The full impact of his work only took effect sometime after his
death and after the publication of his Opera Posthuma. He is now
seen as having prepared the way for the 18th century Enlightenment,
and as a founder of modern biblical criticism.
Life
Born to a great family of Sephardic Jews, among the Portuguese
Jews of Amsterdam, he gained fame for his positions of pantheism
and neutral monism, as well as the fact that his Ethics was written
in the form of postulates and definitions, as though it were a
geometry treatise. In the summer of 1656, he was excommunicated
because of apostasy from the Jewish community for his claims that
God is the mechanism of nature and the universe, having no personality,
and that the Bible is a metaphorical and allegorical work used
to teach the nature of God, both of which were based on a form
of Cartesianism (see René Descartes). Following his excommunication,
he adopted the first name Benedictus (the Latin equivalent of
his given name, Baruch). The terms of his excommunication were
quite severe; see Kasher and Biderman (19nn).
After
his excommunication, he lived and worked for a while in the school
of Franciscus van den Enden, who taught him Latin and may have
introduced him to modern philosophy. In this period Spinoza also
became acquainted with several Collegiants, members of a non-dogmatic
and interdenominational sect with tendencies towards Rationalism.
By the beginning of the 1660s Spinoza's name became more widely
known, and eventually Leibniz and Henry Oldenburg paid him visits.
He
corresponded with the latter for the rest of his life. Spinoza's
first publication was his Principles of Cartesian Philosophy,
a work that introduced some of his own ideas.
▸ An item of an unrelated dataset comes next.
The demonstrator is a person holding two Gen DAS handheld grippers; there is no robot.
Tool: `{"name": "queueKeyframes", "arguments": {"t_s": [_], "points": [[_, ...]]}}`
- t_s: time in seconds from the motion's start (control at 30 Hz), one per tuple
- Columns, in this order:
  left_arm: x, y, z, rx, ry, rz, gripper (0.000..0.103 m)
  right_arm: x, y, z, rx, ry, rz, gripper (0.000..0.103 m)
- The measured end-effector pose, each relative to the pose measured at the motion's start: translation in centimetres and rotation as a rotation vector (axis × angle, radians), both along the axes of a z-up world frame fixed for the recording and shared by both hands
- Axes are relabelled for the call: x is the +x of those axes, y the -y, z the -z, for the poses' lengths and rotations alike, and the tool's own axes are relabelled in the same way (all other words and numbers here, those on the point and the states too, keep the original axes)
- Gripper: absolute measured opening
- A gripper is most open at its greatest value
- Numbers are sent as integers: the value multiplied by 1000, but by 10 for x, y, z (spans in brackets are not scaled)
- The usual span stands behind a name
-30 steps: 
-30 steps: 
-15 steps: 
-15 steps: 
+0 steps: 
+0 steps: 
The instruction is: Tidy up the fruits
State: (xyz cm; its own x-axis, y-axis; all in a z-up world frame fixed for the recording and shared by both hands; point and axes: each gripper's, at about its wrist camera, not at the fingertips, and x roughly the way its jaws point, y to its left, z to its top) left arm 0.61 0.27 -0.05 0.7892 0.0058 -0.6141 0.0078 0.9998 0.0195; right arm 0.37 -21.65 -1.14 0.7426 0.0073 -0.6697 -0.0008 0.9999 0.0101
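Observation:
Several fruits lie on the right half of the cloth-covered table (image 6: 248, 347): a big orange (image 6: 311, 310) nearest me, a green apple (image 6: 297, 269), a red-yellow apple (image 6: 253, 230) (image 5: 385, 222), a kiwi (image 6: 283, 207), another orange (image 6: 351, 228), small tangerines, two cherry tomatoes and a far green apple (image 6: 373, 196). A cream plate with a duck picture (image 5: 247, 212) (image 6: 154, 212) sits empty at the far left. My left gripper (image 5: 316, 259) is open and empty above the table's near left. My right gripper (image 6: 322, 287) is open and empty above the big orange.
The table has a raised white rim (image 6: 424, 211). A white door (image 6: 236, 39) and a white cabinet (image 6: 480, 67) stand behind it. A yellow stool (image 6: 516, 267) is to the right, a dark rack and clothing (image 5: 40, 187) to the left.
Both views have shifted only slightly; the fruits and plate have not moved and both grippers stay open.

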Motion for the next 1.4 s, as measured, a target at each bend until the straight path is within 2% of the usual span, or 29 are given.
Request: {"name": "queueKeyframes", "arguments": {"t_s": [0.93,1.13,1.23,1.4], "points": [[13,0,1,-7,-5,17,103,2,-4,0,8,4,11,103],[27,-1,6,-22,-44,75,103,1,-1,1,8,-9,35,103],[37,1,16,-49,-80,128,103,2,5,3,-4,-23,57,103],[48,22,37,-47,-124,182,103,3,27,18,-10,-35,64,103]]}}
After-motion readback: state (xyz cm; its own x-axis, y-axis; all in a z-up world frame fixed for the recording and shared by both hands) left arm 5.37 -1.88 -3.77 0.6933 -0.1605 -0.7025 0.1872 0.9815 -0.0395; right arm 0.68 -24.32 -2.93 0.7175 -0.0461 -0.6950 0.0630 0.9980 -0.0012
In 1665 he notified
Oldenburg that he had started to work on a new book, the Theologico-Political
Treatise, published in 1670.
Since
the public reactions to the anonymously published Theologico-Political
Treatise turned unfavourable to his brand of Cartesianism, Spinoza
abstained from publishing more of his works. Wary and independent,
he wore a signet ring engraved with his initials, a rose and the
word "caute" (Latin for caution). The Ethics and all
other works, apart from the Principles of Cartesian Philosophy
and the Theologico-Political Treatise, were published after his
death in the Opera Postuma edited by his friends.
Philosophy
- Overview
Known as both the "greatest Jew" and the "greatest
Atheist", Spinoza contended that God and Nature were two
names for the same reality, namely the single substance (meaning
"to stand beneath" rather than "matter") that
underlies the universe and of which all lesser "entities"
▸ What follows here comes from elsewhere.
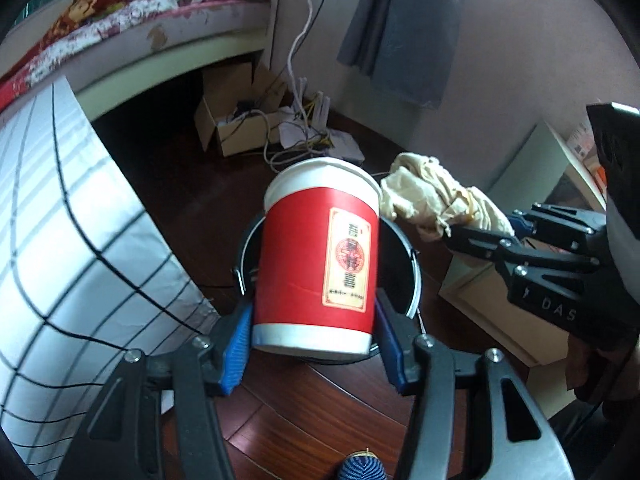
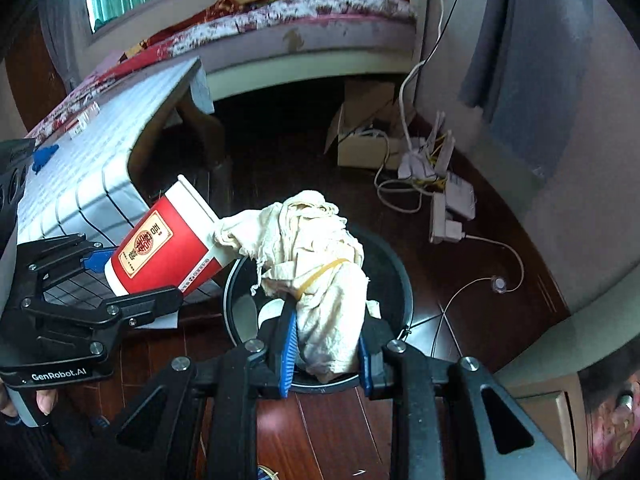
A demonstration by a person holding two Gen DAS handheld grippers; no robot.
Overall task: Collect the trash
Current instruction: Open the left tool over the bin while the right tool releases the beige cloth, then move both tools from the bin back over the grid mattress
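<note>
Two grippers over black bin (image 2: 400, 280): left (image 1: 314, 320) clamps red cup (image 1: 316, 264), right (image 2: 326, 356) clamps rag (image 2: 320, 264).

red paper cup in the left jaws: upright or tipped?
Tipped. In the right wrist view the red paper cup leans with its white rim toward the cloth wad, above the black bin.

My left jaws' ribbed blue rubbery pads (image 1: 236, 344) are pressing on a paper cup (image 1: 320, 264), its red wrap looking smooth and faintly glossy. My right jaws are pinching a crumpled cream cloth (image 2: 320, 260), matt and frayed at the edges. Below, a black plastic bin (image 2: 394, 276) is catching light on its smooth rim, and the dark wooden floor (image 2: 332, 428) is gleaming, polished.
</note>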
are actually modes or modifications. The argument for this single
substance runs something as follows:
1.
Substance exists and cannot be dependent on anything else for
its existence.
2. No two substances can share an attribute.
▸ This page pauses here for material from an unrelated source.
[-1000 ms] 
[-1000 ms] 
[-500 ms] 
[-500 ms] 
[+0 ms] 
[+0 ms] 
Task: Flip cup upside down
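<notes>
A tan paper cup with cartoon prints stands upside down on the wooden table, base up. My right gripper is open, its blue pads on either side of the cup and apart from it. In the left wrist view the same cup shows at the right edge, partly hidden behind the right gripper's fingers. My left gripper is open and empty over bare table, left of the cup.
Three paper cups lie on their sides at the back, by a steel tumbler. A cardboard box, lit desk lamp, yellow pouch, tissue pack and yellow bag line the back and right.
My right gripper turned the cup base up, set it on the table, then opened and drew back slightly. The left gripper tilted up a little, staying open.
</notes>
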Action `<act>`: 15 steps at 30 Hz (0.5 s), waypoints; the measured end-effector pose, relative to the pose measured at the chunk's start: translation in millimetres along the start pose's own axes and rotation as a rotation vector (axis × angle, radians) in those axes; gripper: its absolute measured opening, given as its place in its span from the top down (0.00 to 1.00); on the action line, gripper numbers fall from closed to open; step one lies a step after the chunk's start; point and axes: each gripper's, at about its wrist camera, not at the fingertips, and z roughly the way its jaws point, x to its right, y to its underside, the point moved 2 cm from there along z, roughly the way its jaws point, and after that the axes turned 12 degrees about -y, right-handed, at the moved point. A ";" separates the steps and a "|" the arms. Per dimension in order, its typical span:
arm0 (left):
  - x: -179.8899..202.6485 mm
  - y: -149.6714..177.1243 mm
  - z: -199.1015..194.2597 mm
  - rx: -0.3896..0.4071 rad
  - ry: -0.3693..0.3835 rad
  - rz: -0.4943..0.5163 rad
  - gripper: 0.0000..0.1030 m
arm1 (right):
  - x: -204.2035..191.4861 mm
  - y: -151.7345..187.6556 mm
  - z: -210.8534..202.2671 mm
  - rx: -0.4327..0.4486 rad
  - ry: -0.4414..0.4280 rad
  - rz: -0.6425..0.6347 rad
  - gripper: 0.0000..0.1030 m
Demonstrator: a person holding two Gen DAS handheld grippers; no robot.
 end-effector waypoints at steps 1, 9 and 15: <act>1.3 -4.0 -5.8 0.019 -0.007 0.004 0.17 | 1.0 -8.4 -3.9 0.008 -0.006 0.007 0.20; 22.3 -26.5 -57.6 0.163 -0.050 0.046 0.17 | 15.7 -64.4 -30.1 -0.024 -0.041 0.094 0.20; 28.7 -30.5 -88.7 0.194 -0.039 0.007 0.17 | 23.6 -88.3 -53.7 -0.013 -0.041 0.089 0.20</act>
Proof: If they share an attribute, they would be identical. Therefore
they can only be individuated by their modes. But then they would
depend on their modes for their identity. This would have the
substance being dependent on its mode, in violation of premise
1. Therefore, two substances cannot share the same attribute.
3. A substance can only be caused by something similar to itself
(something that shares its attribute).
4. Substance cannot be caused.
Proof: Something can only be caused by something which is similar
to itself, in other words something that shares its attribute.
But according to premise 2, no two substances can share an attribute.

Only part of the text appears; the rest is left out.